Glen Powell's 'How to Make a Killing' Bombed in February. It's the No. 1 Movie on HBO Max Now.
A24 buried John Patton Ford's eat-the-rich comedy in theaters. The streaming crowd dug it back up. Our review.

Don Carpenter
June 26, 2026A24 sent "How to Make a Killing" out to die in February. It opened to $20.4 million on a $15 million budget, the kind of number that gets a movie a polite obituary and a fast walk to the digital shelf. Four months later it is the most-watched movie in the country. It landed on HBO Max on June 19 and has sat at number one on the U.S. movie chart since June 21. So a fair question for anyone scrolling past the thumbnail this weekend: did the theatrical crowd miss something, or did the couch just lower the bar?
A little of both, and the second one more than the first.
What it is
John Patton Ford, who made the lean and excellent "Emily the Criminal" in 2022, takes his swing at a much bigger canvas here.

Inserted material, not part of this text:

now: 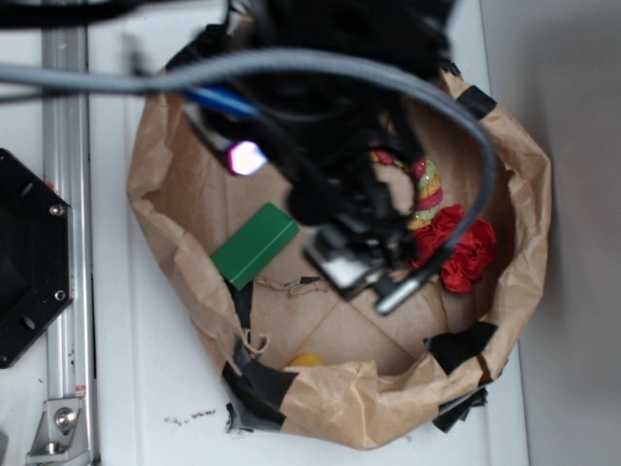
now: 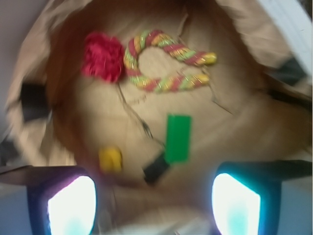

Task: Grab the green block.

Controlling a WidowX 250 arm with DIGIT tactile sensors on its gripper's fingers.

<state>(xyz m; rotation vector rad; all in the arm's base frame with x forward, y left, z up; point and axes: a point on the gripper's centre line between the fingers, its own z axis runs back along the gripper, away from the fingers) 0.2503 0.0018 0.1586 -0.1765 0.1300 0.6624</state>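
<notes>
The green block (image 1: 254,245) is a solid-green bar lying flat on the floor of a brown paper bag (image 1: 175,165), left of centre. In the wrist view the green block (image 2: 178,138) lies ahead of the jaws, slightly right of middle. My gripper (image 2: 154,205) hovers above the bag, open and empty, with its two glowing fingertips (image 2: 72,205) far apart at the bottom of the wrist view. In the exterior view the dark arm (image 1: 359,175) covers the bag's middle, and the fingertips there are blurred.
A red-yellow-green striped rope (image 2: 164,63) and a red fuzzy ball (image 2: 102,56) lie at the bag's far side. A small yellow object (image 2: 110,159) and a black tape patch (image 2: 155,169) lie near the block. The bag's walls (image 1: 369,398) rise all round. A metal rail (image 1: 68,194) runs at left.
</notes>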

The source is a deep cut: the 1949 Ealing comedy "Kind Hearts and Coronets," itself drawn from a 1907 novel, transplanted from Edwardian England to present-day New York. (Present-day New York is played, often unconvincingly, by Cape Town, where the thing was shot.)
Glen Powell is Becket Redfellow, the exiled grandson of an obscenely rich family. His teenage mother got pregnant, got banished, and raised him working-class while the billionaires pretended he didn't exist. Demoted from a dead-end job at a suit store and humiliated in front of an old crush, Becket does the math: he is eighth in line to the family fortune. Seven relatives stand between him and generational money. He starts subtracting.
The framing device is Becket on death row, four hours from execution, confessing the whole thing to a priest. Powell narrates. It is a sturdy old structure and it mostly works, which is more than you can say for some of what it holds up.
Where it works
Powell is the reason this is a number-one streaming title and not a forgotten one. He has the movie-star gear that makes watching a serial killer pleasant company, the same trick Richard Linklater put to sharper use in "Hit Man." Owen Gleiberman at Variety credited Powell with carrying the film on an "energized sense of play," and that is the right read. When Powell is on, the movie cruises.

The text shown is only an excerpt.